When the Souls of Amelia Earhart and Langston Hughes Cross Paths

after Judy Grahn


She calls him: poem rocket.

He calls her: slow-roll ghost.


She calls him: Lenox Avenue hallelujah Cadillac.

He calls her: white dance on a dark-skinned night.


He says: cloud kisser, highstepper of the Ninety-Nines.

She says: lyric-tongued trailblazer, jazz Electra wing dancer.


He says: unknower of.

She says: Morse code.


She calls him: ebony heart on ivory page, sorrow stone            

skipping across ragtime rivers.

He calls her: dusky bayou drum goddess, a rhythm            

of disappearance beat into the blood.


He says: an itch in the imagination.

She says: that can’t be scratched.


She calls him: seeker of all things circling.

He calls her: shadow soaring over a dream deferred.

 


Author Bio:

Pushcart Prize-nominated poet Rich Ferguson has shared the stage with Patti Smith, Wanda Coleman, Moby, and other esteemed poets and musicians. Ferguson was selected by the National Beat Poetry Foundation, Inc. (NBPF) to serve as the U.S. Beat Poet Laureate (2023-24) and the State of California Beat Poet Laureate (Sept. 2020 to Sept. 2022). In 2022, he received an artist-in-residence grant from the Valparaiso Foundation in Spain.

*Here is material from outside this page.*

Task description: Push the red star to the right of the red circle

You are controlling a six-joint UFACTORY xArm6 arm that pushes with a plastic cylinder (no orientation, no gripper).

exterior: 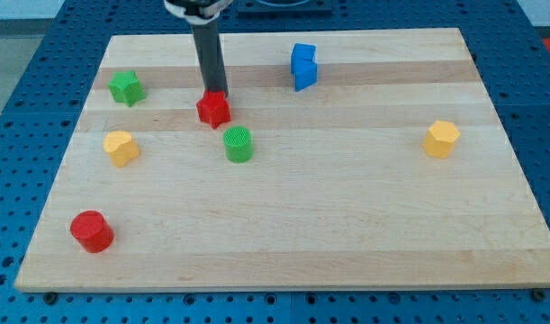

He is a featured performer in the film What About Me? featuring Michael Stipe, Michael Franti, k.d. lang, and others. His poetry and award-winning spoken-word music videos have appeared in numerous anthologies and festivals, and he was a winner in Opium Magazine’s Literary Death Match, L.A. He is the author of the poetry collections 8th& Agony (Punk Hostage Press), Everything Is Radiant Between the Hates (Moon Tide Press), Somewhere, a Playground, and the novel New Jersey Me (Rare Bird Books). Ferguson is the lead editor of an anthology of CA poets entitled Beat Not Beat (Moon Tide Press).